Why Journalism is Dead and Buried…

 

Report, don’t comment. Be fair and objective and above all, tell the truth.

These basic tenets of journalism were driven into the heads of every budding newsman by worried editors who prided on their reputation.

But those ideals and ethics are now gone – dead and buried forever.

Welcome to the new age of journalism – where money is king and ethics only a much avoided word in the dictionary. But what is scary today is not what we read or listen, but what we are made to read and listen. There is a forceful suggestion being made to us every day on what the media wants us to know, without a hint of balance in the report.

For example, every day the media fills us up with what the government does, consigning any protest against it to a few lines or ignoring it altogether.

They wax lyrical about some politicians making them out to be only next to God.

A reputed economic daily recently carried six pictures of a newly-elected chief minister on facing pages! And most old coots of journalism will affirm that you must carry only one picture of a person in facing pages or for that matter the entire newspaper.

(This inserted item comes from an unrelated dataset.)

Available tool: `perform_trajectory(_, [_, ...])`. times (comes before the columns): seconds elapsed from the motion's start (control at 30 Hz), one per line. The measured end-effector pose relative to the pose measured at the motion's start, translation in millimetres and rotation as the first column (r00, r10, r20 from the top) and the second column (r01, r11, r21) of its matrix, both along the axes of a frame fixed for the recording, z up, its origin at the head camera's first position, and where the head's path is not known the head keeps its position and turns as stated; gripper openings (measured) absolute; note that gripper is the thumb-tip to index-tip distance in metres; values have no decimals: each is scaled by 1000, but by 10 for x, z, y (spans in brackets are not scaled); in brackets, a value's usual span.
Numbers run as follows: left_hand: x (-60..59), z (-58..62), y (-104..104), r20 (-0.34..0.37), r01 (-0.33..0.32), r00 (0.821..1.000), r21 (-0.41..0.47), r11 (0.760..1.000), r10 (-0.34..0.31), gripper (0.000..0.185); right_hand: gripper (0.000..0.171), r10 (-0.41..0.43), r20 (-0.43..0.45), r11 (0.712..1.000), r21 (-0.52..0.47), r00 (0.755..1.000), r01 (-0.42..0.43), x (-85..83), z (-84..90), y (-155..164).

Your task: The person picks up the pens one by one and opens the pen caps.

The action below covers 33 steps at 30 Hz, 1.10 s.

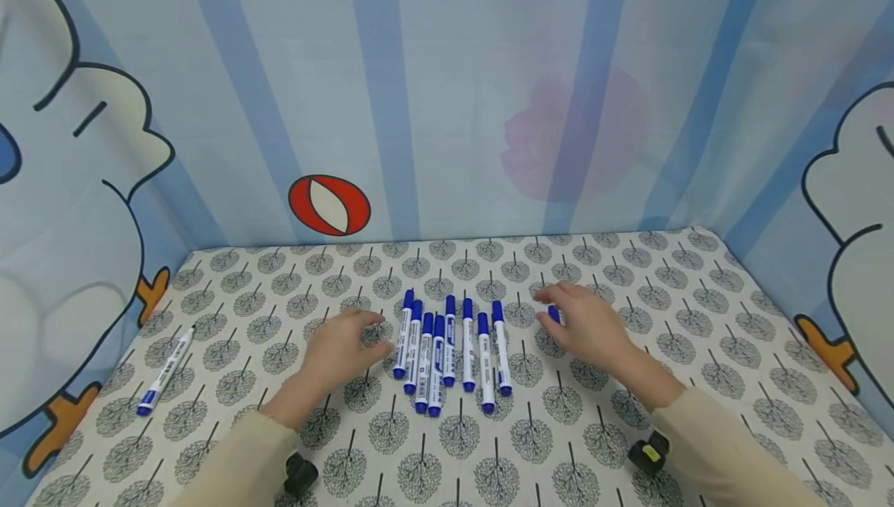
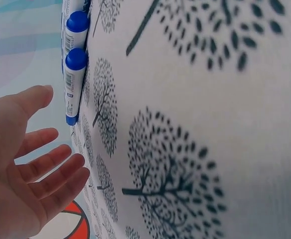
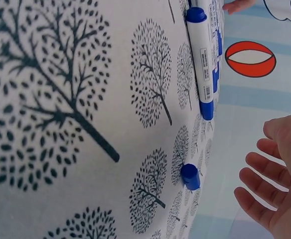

It has always been a matter of policy for some newspapers and television channels to align themselves with whoever holds the power in the country. But a proper balance was always struck and dissent was never ignored.

Today, one can barely get two or three who do not toe the government line.

There is always a case of a little favour there or a helping hand somewhere else in return.

If you have money or power or both, it is easy to impose your views through the media now than ever before. You can buy your space, promote your views and get prominence in coverage.

But what is frightening today is that the government seems indirectly controlling most media houses.

With print media on its death throes and television channels elbowing each other in the media space, nobody wants to upset the applecart.

There may come a time when the state will take full control of the media and we may become robots, nodding and obeying them.

Styles, ways of writing or reporting change with the times. We have to move with the times. One does not mind beautiful yuppies reporting from the ground, with no substance in the reports. Even you or I could say those things from the comfort of an armchair. But that’s harmless.But selling your souls to the devil is the final nail in the coffin.

So the question is – will ethical journalism ever make a comeback after getting firmly entrenched in the vicious world of greed?

Probably Nobel winner Bob Dylan got it right – “The answer, my friend, is blowin in the wind”.